“Now take that cup and get me some water!” he cries, in a loud voice, “and if you are not here with it in a minute, I’ll beat the life half out of you! I’ll teach you to mind when your spoken to, I will! There! Off with you!”
Little Kate, smarting from pain, and trembling with fear, lifts the cup and hurries away to perform her errand. She drops it twice from her unsteady hands ere she is able to convey it, filled with water, to her parent, who takes it with such a threatening look from his eyes, that the child shrinks away from him, and goes from the room in fear.
An hour passes, and the light of day begins to fade.
Evening comes slowly on, and at length the darkness closes in. But twice since morning has Warren been from the house, and then it was to get something to drink. The door at length opens quietly, and a, little girl enters. Her face is thin and drooping, and wears a look of patient suffering.
“You’re late, Anna,” says the mother, kindly.
“Yes, ma’am. We had to stay later for our money. Mr. Davis was away from the store, and I was afraid I would have to come home without it. Here it is.”
Mrs. Warren took the money.
“Only a dollar!” There was disappointment in her tones as she said this.
“Yes, ma’am, that is all,” replied Anna, in a troubled voice. “I spoiled some work, and Mr. Davis said I should pay for it, and so he took half a dollar from my wages.”
“Spoiled your work!” spoke up the father, who had been listening. “That’s more of your abominable carelessness!”
“Indeed, father; I couldn’t help it,” said Anna, “one of the girls—”
“Hush up, will you! I want none of your lying excuses. I know you!
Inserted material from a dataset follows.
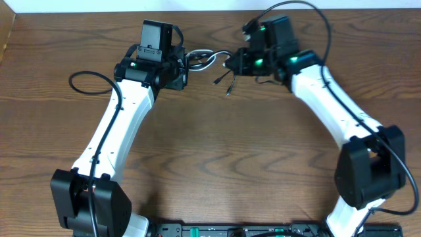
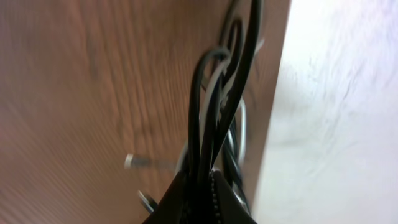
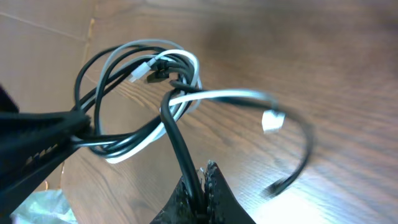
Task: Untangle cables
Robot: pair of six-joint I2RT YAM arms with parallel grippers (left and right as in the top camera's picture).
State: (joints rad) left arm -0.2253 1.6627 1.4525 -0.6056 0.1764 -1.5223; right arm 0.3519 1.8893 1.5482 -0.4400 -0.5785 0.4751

It was done on purpose, I have not the least doubt.”
Anna caught her breath, like one suddenly deprived of air. Tears rushed to her eyes and commenced falling over her cheeks, while her bosom rose and fell convulsively.
“Come, now! None of that!” said the cruel father sternly. “Stop your crying instantly, or I will give you something to cry for! A pretty state of things, indeed, when every word must be answered by a fit of crying!”
The poor child choked down her feelings as best she could, turning as she did so from her father; that he might not see the still remaining traces of her grief which it was impossible at once to hide.
Not a single dollar had the idle, drunken father earned during the week, that he had not expended in self-indulgence; and yet, in his brutality, he could roughly chide this little girl, yet too young for the taskmaster, because she had lost half a dollar of her week’s earnings through an accident, the very nature of which he would not hear explained. So grieved was the poor child at this unkindness, that when supper was on the table she shrunk away from the room.
“Come, Anna, to your supper,” called the mother.